Indeed, at the eleventh hour, the university won an injunction from the Quebec Superior Court prohibiting the event from taking place on campus.

CSU vice-president communications Yves Engler saw it coming. The day before the event was to occur he said, “At this point it doesn’t look like it will take place on campus. They seem serious about legally blocking two democratically elected Canadian representatives from a public institution.”

“To me, this is indicative of their view of what should be a public university,” he added. “A group of administrators essentially hand-picked from a majority corporate-dominated Board of Governors is blocking democratically elected representatives from talking in a public university.”

Justice Jean Guibault, who gave the ruling, said the moratorium was the correct course of action on the part of the university, especially considering the violence that broke out at the event in September. “Freedom of expression can’t be exercised at any price,” he said.

These words echoed those of Lowy, who said, “I’m not against protest, but I am against anything that would lead to disruption and violence.”

Instead of listening to the debate, 300 students gathered off-campus to protest the ruling and cheered on Robinson and Rebick as they condemned the moratorium.

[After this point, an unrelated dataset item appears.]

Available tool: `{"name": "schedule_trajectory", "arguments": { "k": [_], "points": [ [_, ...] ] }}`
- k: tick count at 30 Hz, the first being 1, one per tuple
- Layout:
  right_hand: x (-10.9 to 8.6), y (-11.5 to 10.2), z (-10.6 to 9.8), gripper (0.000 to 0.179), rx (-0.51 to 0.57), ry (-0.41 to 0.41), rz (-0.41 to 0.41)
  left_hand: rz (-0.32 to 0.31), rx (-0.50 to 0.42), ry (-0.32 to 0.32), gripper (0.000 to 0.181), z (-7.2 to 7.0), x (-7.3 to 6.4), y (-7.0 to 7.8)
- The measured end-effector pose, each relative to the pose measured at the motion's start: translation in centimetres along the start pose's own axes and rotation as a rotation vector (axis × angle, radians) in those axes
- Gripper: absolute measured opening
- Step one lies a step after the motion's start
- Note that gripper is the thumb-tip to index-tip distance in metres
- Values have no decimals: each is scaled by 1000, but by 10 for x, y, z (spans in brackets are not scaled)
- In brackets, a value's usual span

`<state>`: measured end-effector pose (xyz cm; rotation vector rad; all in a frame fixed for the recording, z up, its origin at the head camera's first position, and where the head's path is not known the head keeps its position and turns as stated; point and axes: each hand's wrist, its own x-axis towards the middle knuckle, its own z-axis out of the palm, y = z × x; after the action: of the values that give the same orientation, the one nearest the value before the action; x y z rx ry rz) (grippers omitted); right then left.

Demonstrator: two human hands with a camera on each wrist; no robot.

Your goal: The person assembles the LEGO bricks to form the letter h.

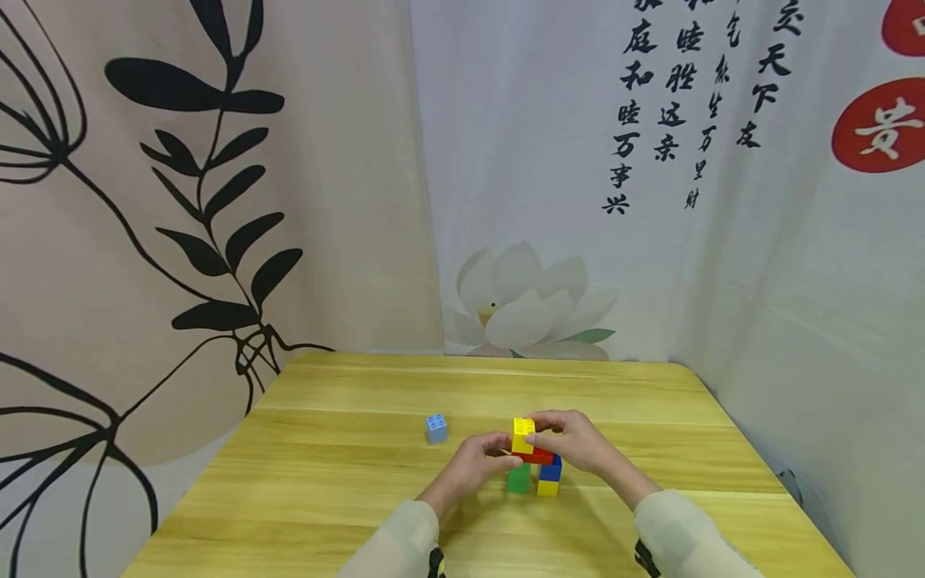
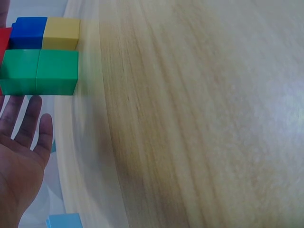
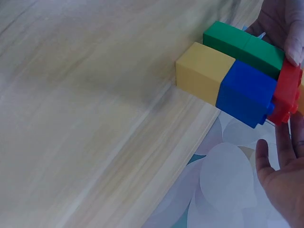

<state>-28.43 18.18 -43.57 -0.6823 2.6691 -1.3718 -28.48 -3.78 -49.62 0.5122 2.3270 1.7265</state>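
Note:
A small toy block structure stands on the wooden table. One leg is two green blocks (image 2: 39, 72); the other is a yellow block (image 3: 204, 71) below a blue block (image 3: 248, 92). A red block (image 3: 286, 90) bridges both legs. On top sits another yellow block (image 1: 523, 435), pinched between the thumb and fingers of my right hand (image 1: 574, 440). My left hand (image 1: 473, 464) grips the red block's left end, its thumb on the near side. In the left wrist view, the left hand's other fingers extend loosely beside the green blocks.
A light blue block (image 1: 437, 429) stands apart on the wooden table (image 1: 347, 466), left of the structure. Behind the table's far edge hangs a printed curtain (image 1: 347, 201); another pale curtain (image 1: 809, 321) borders the right side.

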Motion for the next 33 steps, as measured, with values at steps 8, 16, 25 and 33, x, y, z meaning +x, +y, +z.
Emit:
{"name": "schedule_trajectory", "arguments": {
  "k": [8, 16, 25, 33],
  "points": [
    [0, -4, -3, 39, -28, 7, -8, -9, -5, -7, 28, 0, 0, 3],
    [-3, -1, -1, 41, 6, 14, 5, 22, 5, -15, 27, -1, 0, 5],
    [-3, 0, -1, 42, -2, 4, 35, 22, -5, -14, 31, 0, 0, 1],
    [-4, -2, 1, 40, 24, 4, 49, 24, -15, -16, 32, 0, -1, 0]
  ]
}}
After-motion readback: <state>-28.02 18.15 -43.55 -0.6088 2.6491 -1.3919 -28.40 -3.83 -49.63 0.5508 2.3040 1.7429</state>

“Mr. Robinson and his confederates are coming to the aid of those who stopped free speech at Concordia on Sept. 9,” said Stephen Scheinberg, chairman of the League of Human Rights and a professor at Concordia. “These people, who now pretend to be the protectors of free speech, instead make a mockery of it.”

With the CSU threatening to take the university to the Supreme Court, Engler said the only good thing that came from this entire situation was that “the authoritative nature of this administration and corporate-dominated board of governors has been well publicized…. People are being killed and no matter one’s opinion about why, we must allow people to express their opinion on the matter.”